Prove that $Q_8$ is not subgroup of $S_4$.
It is trivial that $D_4$ is a subgroup of $S_4$.
But the case $Q_8$ make me confuse why this group is not a subgroup of the $S_4$.
Why $Q_8$ isn't a subgroup of $S_4$ ?
Many people might proved those statement either Group action or using mapping.
But I want to know prove those statement using Sylow theorem.
PS How many $P_2$ (Sylow 2-subgroup of $S_4$ whose order is 8) are in $S_4$?
By $D_n$ I assume you mean the dihedral group of order $2n$.
Note that a Sylow-2 of $S_4$ has order $8$, so we know $D_4$ is a Sylow-2 of $S_4$. Since any two Sylow-$p$ are conjugate, they are isomorphic. Thus all subgroups of order $8$ in $S_4$ have to be isomorphic to $D_4$.

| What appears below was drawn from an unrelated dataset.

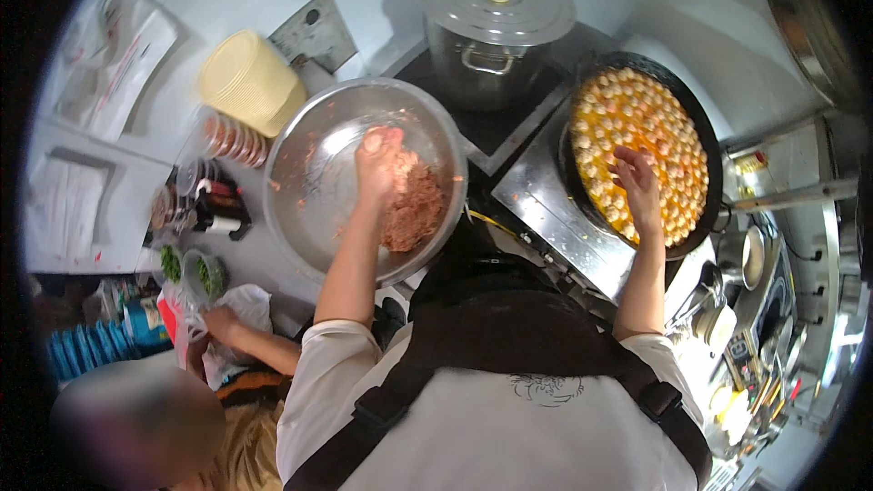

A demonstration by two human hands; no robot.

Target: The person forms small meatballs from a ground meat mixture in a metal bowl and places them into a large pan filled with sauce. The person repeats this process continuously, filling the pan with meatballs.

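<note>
My left hand (375, 168) is closed round a lump of raw ground meat (385, 138) inside a wide steel mixing bowl (296, 205). Next to it, a larger mound of the ground meat (415, 209) lies against the bowl's right side. Over a big dark pan (716, 150) hangs my right hand (638, 184), its fingers apart and slightly curled with nothing visible in them. Many small pale meatballs (673, 118) sit in orange-yellow liquid in the pan.
A lidded steel stockpot (496, 23) stands behind, between bowl and pan. Left of the bowl are a cream ribbed container (250, 77), jars (232, 138) and tubs of chopped greens (207, 277). At lower left, another person's hands (218, 323) handle a plastic bag (244, 309).
</note>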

Note that $n_2\equiv 1\pmod{2}$, $n_2\mid \#S_4$, so either $n_2=1$ or $n_2=3$. But the number of 4-cycles in $S_4$ is 6, and an $D_4$ only has two element of order 4. Since any group of order 4 appears as a subgroup of a Sylow-2, we cannot have $n_2=1$ and hence $n_2=3$.